### What is needed
For the data below, restate word for word only the lines from the line containing "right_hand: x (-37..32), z" through the line containing "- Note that", both ends included.

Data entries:

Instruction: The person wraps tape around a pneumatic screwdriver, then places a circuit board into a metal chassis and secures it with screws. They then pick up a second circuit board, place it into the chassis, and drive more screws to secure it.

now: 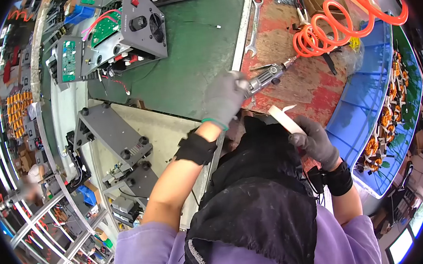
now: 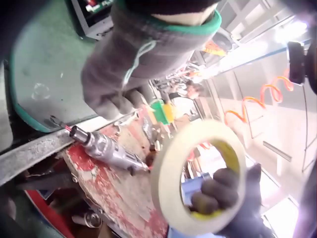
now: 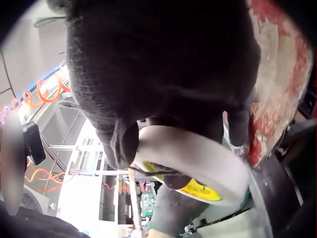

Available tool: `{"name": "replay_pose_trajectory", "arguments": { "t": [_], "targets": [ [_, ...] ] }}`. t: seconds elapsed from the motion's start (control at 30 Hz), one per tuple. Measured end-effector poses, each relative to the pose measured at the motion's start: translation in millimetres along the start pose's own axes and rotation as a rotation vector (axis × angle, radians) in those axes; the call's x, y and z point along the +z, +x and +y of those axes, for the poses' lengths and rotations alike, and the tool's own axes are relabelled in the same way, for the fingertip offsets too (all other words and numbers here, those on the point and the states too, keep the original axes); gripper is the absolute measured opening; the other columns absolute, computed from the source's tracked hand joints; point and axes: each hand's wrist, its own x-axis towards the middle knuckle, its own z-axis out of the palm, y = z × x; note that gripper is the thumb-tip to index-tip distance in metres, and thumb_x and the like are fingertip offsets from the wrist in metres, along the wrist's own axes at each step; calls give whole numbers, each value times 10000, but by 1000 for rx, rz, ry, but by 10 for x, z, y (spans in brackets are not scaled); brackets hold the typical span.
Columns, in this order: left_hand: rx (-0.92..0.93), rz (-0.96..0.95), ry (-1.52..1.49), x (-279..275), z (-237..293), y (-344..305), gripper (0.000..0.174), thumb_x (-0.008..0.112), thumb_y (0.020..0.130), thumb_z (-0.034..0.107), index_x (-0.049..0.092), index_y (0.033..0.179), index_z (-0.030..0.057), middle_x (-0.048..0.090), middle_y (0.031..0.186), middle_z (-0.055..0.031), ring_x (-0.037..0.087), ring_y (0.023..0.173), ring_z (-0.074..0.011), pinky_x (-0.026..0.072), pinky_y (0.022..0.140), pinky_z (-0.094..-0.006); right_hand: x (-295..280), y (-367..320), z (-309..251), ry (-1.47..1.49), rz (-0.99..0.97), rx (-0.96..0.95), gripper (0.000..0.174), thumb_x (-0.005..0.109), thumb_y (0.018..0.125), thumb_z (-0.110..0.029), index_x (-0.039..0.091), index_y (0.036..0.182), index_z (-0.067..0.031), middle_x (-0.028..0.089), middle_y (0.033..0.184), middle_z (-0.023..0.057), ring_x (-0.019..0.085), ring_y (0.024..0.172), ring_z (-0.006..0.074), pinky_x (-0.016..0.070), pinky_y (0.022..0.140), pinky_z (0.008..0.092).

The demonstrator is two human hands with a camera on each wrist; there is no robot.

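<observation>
In the head view we have the masking tape roll (image 1: 284,120) clamped in the right hand (image 1: 317,144), fingers curled through its core, as the left wrist view shows; it sits over the red-painted bench at four o'clock from the left hand (image 1: 225,98). The two hands are apart; the left one's fingers are curled, but we cannot tell whether they pinch anything. A loose tape tail (image 1: 289,108) stands off the roll's rim, so we judge the step to be drawing off a strip. To do it well, we should keep the roll steady on edge, pinch that tail squarely, pull evenly and tear with a short sideways snap, keeping gloves off the sticky side. The air ratchet (image 1: 267,78), at eleven o'clock from the roll, lies close to the left fingers; we would clear it, and the coiled orange hose (image 1: 313,34) at one o'clock, before pulling.
</observation>
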Motion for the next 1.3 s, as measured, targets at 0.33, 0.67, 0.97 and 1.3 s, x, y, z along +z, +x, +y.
{"name": "replay_pose_trajectory", "arguments": {
  "t": [0.33,0.67,0.97,1.3],
  "targets": [
    [-174,-613,-68,131,190,237,429,718,775,261,538,1094,38,600,897,-130,631,740,-254,539,667,-360,-1,-36,6,-464,425,-332,365,642,895,-374,629,976,-18,572,679,83,567,640,248,436,654,362],
    [-499,-584,-1084,362,321,-206,610,355,938,682,578,1003,118,607,674,-13,573,524,-106,463,466,-236,364,89,-205,-1144,632,-309,267,630,852,-333,626,734,-93,577,561,102,566,546,302,418,662,403],
    [-432,-596,-1144,410,283,-222,537,540,928,538,474,1200,80,593,866,-34,593,673,-109,511,579,-258,334,244,-224,-1212,667,-325,300,619,862,-336,613,678,-100,557,514,101,547,485,301,421,642,415],
    [-474,-572,-1140,346,378,-180,415,550,956,331,460,1237,39,585,849,-33,572,592,-94,464,526,-222,296,269,-219,-1228,658,-302,310,606,867,-364,633,711,-97,594,544,111,566,492,305,434,665,422]
  ]
}}
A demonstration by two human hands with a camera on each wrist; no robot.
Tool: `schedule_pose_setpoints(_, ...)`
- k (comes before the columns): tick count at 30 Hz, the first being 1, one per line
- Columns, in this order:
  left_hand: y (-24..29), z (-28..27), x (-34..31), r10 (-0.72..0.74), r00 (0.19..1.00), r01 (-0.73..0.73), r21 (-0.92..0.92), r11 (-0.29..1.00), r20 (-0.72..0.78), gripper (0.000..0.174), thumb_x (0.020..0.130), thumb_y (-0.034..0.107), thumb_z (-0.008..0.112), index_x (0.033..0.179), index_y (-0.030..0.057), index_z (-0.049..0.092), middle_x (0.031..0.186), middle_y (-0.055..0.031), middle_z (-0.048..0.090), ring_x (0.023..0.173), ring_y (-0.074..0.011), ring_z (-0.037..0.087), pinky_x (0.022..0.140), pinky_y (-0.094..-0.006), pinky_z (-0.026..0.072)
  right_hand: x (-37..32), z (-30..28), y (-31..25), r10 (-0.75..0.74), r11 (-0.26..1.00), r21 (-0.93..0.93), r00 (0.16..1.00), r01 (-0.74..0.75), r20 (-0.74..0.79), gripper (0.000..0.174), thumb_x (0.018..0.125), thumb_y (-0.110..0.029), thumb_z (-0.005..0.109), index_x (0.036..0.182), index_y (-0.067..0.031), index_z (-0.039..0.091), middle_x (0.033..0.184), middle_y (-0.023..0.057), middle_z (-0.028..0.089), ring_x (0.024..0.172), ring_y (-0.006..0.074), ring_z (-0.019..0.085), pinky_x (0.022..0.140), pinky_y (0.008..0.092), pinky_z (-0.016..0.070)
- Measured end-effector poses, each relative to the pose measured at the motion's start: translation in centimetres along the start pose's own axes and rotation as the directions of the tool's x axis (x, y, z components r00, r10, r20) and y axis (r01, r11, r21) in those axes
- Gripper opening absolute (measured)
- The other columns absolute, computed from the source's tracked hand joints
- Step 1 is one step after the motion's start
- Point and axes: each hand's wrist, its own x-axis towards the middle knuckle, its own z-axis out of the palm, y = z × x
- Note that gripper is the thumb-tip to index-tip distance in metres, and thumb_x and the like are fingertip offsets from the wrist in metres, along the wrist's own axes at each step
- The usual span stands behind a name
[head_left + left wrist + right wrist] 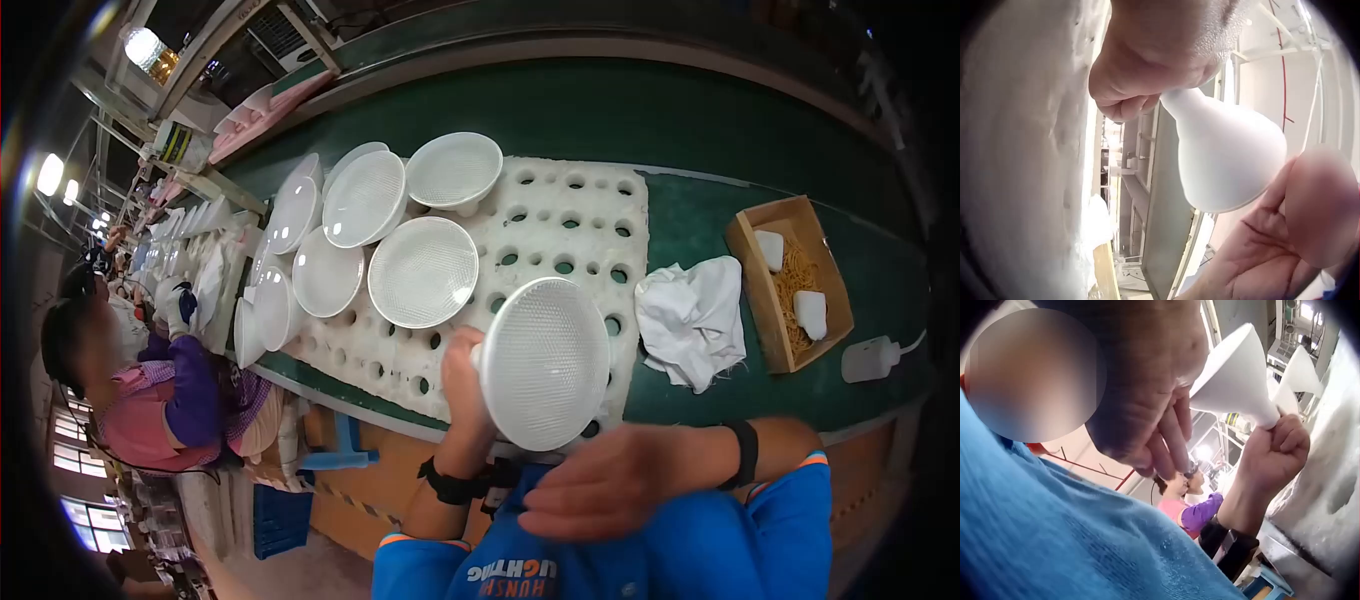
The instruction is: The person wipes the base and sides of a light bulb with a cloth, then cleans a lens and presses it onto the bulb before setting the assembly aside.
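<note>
My left hand (466,390) grips the narrow neck of a white reflector lamp bulb (548,365), its textured round face tilted up toward me. In the left wrist view, curled fingers of that hand (1141,69) close round the neck, and the white bulb body (1229,150) flares out beyond them. My right hand (615,482), blurred, is held in front of my body below the lamp's face. The right wrist view shows that hand (1160,394) with its fingers extended, nothing in them, overlapping the rim of the lamp.
Several similar lamps (423,272) stand on a white foam board (570,200) with rows of holes. To its right lie a crumpled white cloth (692,320), a cardboard box (745,245) with rubber bands and white blocks, and a squeeze bottle (870,358). Another person (165,400) works at left.
</note>
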Motion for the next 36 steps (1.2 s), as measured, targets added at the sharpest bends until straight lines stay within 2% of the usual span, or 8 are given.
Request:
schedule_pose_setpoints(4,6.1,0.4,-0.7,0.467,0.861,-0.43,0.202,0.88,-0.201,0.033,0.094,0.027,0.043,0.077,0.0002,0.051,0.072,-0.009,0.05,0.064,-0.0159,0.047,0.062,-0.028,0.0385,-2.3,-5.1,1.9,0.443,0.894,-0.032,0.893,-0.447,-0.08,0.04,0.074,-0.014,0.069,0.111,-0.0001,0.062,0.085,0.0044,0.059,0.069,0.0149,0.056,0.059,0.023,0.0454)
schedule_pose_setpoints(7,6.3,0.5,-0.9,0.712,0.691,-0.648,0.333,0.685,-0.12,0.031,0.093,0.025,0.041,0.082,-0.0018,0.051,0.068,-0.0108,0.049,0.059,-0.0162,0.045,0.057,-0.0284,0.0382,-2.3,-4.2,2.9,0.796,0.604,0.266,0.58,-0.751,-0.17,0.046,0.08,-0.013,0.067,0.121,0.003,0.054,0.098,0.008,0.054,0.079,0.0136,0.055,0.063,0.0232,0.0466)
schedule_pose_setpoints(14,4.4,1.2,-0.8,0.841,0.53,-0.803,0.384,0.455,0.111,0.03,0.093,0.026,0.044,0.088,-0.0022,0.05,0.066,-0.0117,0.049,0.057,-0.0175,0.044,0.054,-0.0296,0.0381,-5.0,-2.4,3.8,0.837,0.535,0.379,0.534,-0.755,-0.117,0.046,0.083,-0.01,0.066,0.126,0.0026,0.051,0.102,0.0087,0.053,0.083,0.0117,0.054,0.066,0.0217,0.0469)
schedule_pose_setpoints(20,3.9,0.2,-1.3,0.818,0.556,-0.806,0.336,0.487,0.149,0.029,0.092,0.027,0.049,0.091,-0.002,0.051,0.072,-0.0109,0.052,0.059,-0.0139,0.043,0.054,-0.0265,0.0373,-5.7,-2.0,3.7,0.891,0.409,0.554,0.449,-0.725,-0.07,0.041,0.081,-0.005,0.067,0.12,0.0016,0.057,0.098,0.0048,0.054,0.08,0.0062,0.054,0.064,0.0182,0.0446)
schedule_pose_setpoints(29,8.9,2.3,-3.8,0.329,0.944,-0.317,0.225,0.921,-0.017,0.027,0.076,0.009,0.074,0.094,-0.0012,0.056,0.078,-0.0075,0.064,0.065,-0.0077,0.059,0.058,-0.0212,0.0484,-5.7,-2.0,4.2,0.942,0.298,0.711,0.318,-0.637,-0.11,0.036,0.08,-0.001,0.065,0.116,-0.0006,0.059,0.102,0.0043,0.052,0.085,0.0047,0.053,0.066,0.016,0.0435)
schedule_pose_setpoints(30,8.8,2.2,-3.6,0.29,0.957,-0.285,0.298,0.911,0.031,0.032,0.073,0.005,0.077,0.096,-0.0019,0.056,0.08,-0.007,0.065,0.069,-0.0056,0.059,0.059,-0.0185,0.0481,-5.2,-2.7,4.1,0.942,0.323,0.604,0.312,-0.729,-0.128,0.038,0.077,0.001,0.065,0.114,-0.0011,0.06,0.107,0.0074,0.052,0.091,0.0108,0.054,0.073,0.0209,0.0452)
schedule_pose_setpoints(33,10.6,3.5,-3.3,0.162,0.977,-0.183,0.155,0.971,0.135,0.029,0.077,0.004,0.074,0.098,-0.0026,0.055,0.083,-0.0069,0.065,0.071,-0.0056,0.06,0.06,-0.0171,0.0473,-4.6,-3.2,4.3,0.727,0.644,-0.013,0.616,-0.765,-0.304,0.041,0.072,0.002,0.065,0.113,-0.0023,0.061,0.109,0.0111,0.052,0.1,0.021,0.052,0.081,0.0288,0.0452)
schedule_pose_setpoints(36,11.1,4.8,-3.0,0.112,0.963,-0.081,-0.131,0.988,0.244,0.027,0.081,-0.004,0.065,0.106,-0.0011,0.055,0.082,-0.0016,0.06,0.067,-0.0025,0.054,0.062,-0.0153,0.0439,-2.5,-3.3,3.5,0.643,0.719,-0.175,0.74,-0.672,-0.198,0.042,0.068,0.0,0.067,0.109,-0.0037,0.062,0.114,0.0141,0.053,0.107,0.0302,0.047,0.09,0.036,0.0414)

### Answer box
  right_hand: x (-37..32), z (-30..28), y (-31..25), r10 (-0.75..0.74), r11 (-0.26..1.00), r21 (-0.93..0.93), r00 (0.16..1.00), r01 (-0.74..0.75), r20 (-0.74..0.79), gripper (0.000..0.174), thumb_x (0.018..0.125), thumb_y (-0.110..0.029), thumb_z (-0.005..0.109), index_x (0.036..0.182), index_y (-0.067..0.031), index_z (-0.039..0.091), middle_x (0.033..0.184), middle_y (-0.023..0.057), middle_z (-0.028..0.089), ring_x (0.024..0.172), ring_y (-0.006..0.074), ring_z (-0.019..0.085), pinky_x (0.022..0.140), pinky_y (0.008..0.092), pinky_z (-0.016..0.070)
- Measured end-effector poses, each relative to the pose measured at the motion's start: translation in centimetres along the start pose's own axes and rotation as the directions of the tool's x axis (x, y, z components r00, r10, r20) and y axis (r01, r11, r21) in those axes
- Gripper opening absolute (measured)
- The other columns absolute, computed from the source's tracked hand joints
- Step 1 is one step after the motion's start
- Point and axes: each hand's wrist, its own x-axis towards the middle knuckle, its own z-axis out of the palm, y = z × x
- Note that gripper is the thumb-tip to index-tip distance in metres, and thumb_x and the like are fingertip offsets from the wrist in metres, along the wrist's own axes at each step

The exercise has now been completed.